What you will do - Set down each entry as it stands. Skip the pictures.

──────── Material for this exercise

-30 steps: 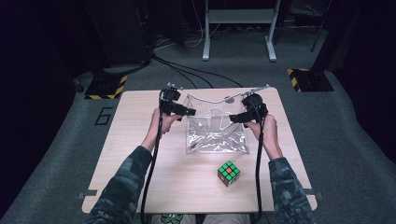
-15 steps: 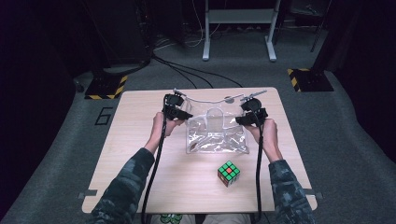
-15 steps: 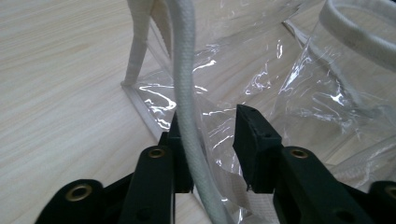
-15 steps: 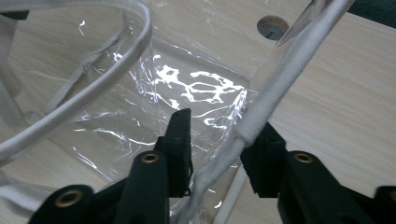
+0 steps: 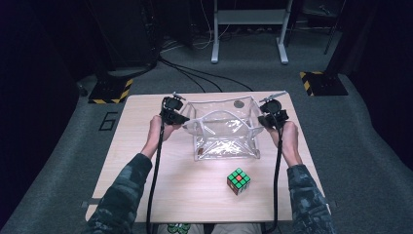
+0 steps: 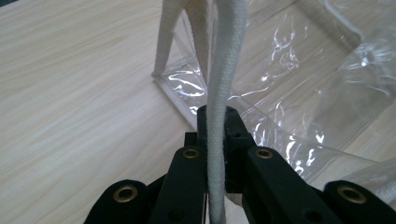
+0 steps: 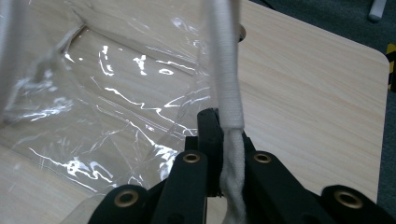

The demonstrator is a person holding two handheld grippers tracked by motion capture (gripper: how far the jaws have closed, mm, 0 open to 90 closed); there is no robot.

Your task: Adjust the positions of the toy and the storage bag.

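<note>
Clear plastic tote bag (image 5: 224,134), standing near the far middle of the tabletop (image 5: 146,161), mouth upward, stretched between two claws. Left claw (image 5: 181,118): its jaws have just been closing and are now clenched on the bag's left white webbing handle (image 6: 223,93), which runs up between them in the left gripper view. Right claw (image 5: 263,120): its jaws have likewise just been closing and now pinch the right webbing handle (image 7: 229,88), seen threaded between the jaws in the right gripper view. Each hand holds its claw just beside the bag's upper edge, one on each side, with the handles drawn outward. This opposed grip probably serves to keep the soft, creased walls apart and the opening wide, since the thin plastic would otherwise sag shut. The bag's base rests on the tabletop, so the handles appear to carry tension rather than the bag's weight. Rubik's cube (image 5: 238,181): lies on the near side of the tabletop, well apart from the bag, untouched; it is the likely thing to go inside once the mouth is held open.
</note>
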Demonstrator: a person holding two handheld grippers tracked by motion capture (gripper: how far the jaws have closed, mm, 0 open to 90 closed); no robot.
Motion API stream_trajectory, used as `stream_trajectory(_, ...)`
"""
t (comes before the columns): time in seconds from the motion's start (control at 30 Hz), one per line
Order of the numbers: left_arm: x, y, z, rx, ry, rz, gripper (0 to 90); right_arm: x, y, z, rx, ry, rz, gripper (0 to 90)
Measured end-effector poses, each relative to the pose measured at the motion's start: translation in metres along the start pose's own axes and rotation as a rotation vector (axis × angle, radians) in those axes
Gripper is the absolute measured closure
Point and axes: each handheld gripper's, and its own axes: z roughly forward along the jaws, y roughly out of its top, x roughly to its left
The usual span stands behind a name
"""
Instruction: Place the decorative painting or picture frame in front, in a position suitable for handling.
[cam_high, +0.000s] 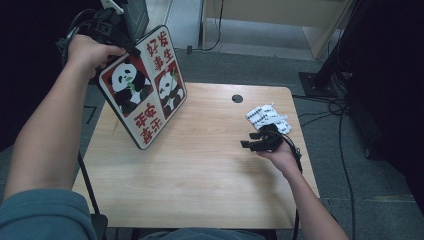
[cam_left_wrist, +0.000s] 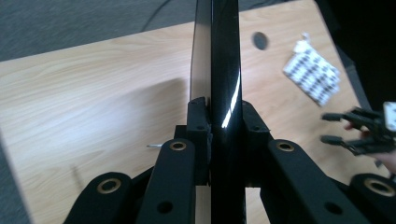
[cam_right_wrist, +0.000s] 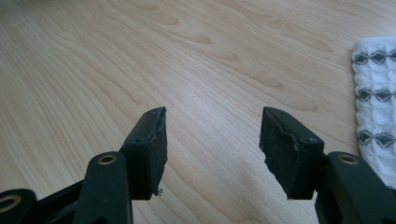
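A flat board (cam_high: 142, 85) with a black rim, two panda pictures and red characters hangs tilted over the table's far left corner. My left gripper (cam_high: 131, 49) is shut on its upper edge. In the left gripper view the board (cam_left_wrist: 224, 70) stands edge-on between the jaws of that gripper (cam_left_wrist: 224, 122), glossy black, with both pads pressed on it. My right gripper (cam_high: 249, 140) hovers low over the table's right side, open with nothing between its fingers (cam_right_wrist: 212, 135). A white cloth (cam_high: 267, 117) with a dark diamond pattern lies just beyond it.
The light wooden table (cam_high: 200, 170) has a round cable hole (cam_high: 237, 98) near its far edge. Cables run over the grey floor at the right. A pale cabinet stands behind the table. The cloth (cam_right_wrist: 378, 93) lies to the right of the right gripper's jaws.
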Motion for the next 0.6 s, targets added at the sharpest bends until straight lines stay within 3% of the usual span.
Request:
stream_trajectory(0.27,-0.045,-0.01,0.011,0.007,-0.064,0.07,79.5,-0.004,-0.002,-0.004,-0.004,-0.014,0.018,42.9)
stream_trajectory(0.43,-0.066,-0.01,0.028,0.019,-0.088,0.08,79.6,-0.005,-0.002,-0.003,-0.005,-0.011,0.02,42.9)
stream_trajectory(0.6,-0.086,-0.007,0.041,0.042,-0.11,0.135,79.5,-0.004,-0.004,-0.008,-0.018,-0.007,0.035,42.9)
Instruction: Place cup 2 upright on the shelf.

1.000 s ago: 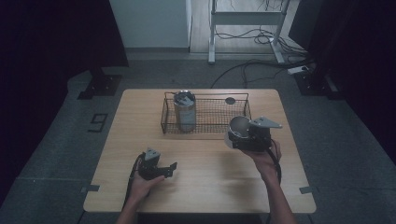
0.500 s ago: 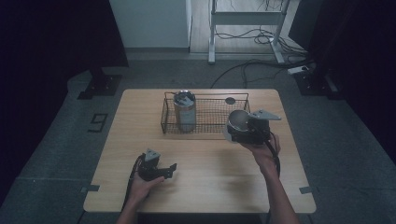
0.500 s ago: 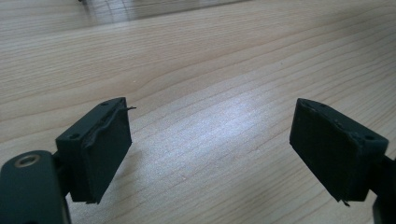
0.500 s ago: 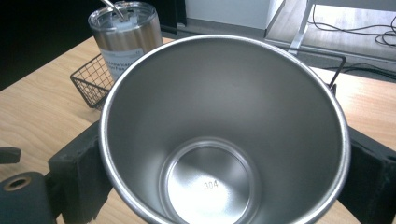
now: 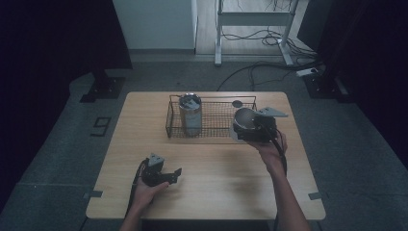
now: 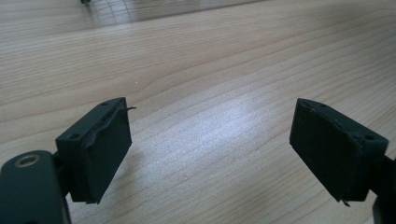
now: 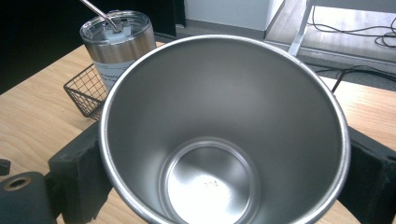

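Cup (image 7: 224, 135), steel and empty, sits clamped upright in right gripper (image 5: 251, 130), held at the right end of wire basket (image 5: 211, 132), where a lidded tumbler (image 5: 190, 115) stands. Step judged: transfer into basket. Next: clear the rim, lower inside, release. Left gripper (image 5: 168, 175) rests on table (image 5: 216, 192), jaws apart, empty.

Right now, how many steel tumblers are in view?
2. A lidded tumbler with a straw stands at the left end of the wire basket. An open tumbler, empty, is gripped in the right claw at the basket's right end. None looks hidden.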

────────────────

Written reply -
-30 steps: 
-15 steps: 
-15 steps: 
-15 steps: 
+0 steps: 
+0 steps: 
+0 steps: 

The demonstrator is a person holding two handheld grippers tracked by motion capture (gripper: how far the jaws have closed, mm, 0 open to 90 closed); there is no robot.

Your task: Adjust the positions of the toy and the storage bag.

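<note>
Clear plastic tote bag (image 5: 224,134), standing near the far middle of the tabletop (image 5: 146,161), mouth upward, stretched between two claws. Left claw (image 5: 181,118): its jaws have just been closing and are now clenched on the bag's left white webbing handle (image 6: 223,93), which runs up between them in the left gripper view. Right claw (image 5: 263,120): its jaws have likewise just been closing and now pinch the right webbing handle (image 7: 229,88), seen threaded between the jaws in the right gripper view. Each hand holds its claw just beside the bag's upper edge, one on each side, with the handles drawn outward. This opposed grip probably serves to keep the soft, creased walls apart and the opening wide, since the thin plastic would otherwise sag shut. The bag's base rests on the tabletop, so the handles appear to carry tension rather than the bag's weight. Rubik's cube (image 5: 238,181): lies on the near side of the tabletop, well apart from the bag, untouched; it is the likely thing to go inside once the mouth is held open.
</note>
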Demonstrator: a person holding two handheld grippers tracked by motion capture (gripper: how far the jaws have closed, mm, 0 open to 90 closed); no robot.
Motion API stream_trajectory, used as `stream_trajectory(_, ...)`
"""
t (comes before the columns): time in seconds from the motion's start (control at 30 Hz), one per line
Order of the numbers: left_arm: x, y, z, rx, ry, rz, gripper (0 to 90); right_arm: x, y, z, rx, ry, rz, gripper (0 to 90)
Measured end-effector poses, each relative to the pose measured at the motion's start: translation in metres along the start pose's own axes and rotation as a rotation vector (axis × angle, radians) in those axes
Gripper is the absolute measured closure
Point and axes: each handheld gripper's, and its own axes: z roughly forward along the jaws, y roughly out of its top, x roughly to its left
The usual span stands behind a name
"""
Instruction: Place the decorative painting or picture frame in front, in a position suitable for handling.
[cam_high, +0.000s] 
[cam_left_wrist, +0.000s] 
[cam_right_wrist, +0.000s] 
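A flat board (cam_high: 142, 85) with a black rim, two panda pictures and red characters hangs tilted over the table's far left corner. My left gripper (cam_high: 131, 49) is shut on its upper edge. In the left gripper view the board (cam_left_wrist: 224, 70) stands edge-on between the jaws of that gripper (cam_left_wrist: 224, 122), glossy black, with both pads pressed on it. My right gripper (cam_high: 249, 140) hovers low over the table's right side, open with nothing between its fingers (cam_right_wrist: 212, 135). A white cloth (cam_high: 267, 117) with a dark diamond pattern lies just beyond it.
The light wooden table (cam_high: 200, 170) has a round cable hole (cam_high: 237, 98) near its far edge. Cables run over the grey floor at the right. A pale cabinet stands behind the table. The cloth (cam_right_wrist: 378, 93) lies to the right of the right gripper's jaws.
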Motion for the next 0.6 s, targets added at the sharpest bends until straight lines stay within 3% of the usual span.
Request:
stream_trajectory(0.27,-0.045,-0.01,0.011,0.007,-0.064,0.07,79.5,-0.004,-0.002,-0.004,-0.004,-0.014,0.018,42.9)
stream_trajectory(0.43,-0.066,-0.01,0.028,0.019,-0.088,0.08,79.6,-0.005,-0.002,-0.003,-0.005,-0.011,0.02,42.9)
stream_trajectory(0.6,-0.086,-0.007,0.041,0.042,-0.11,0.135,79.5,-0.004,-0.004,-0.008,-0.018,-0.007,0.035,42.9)
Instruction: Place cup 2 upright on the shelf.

1.000 s ago: 
0.500 s ago: 
0.500 s ago: 
0.500 s ago: 
now: 
now: 
now: 

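Cup (image 7: 224, 135), steel and empty, sits clamped upright in right gripper (image 5: 251, 130), held at the right end of wire basket (image 5: 211, 132), where a lidded tumbler (image 5: 190, 115) stands. Step judged: transfer into basket. Next: clear the rim, lower inside, release. Left gripper (image 5: 168, 175) rests on table (image 5: 216, 192), jaws apart, empty.

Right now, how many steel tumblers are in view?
2. A lidded tumbler with a straw stands at the left end of the wire basket. An open tumbler, empty, is gripped in the right claw at the basket's right end. None looks hidden.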

No more output will be added to the exercise.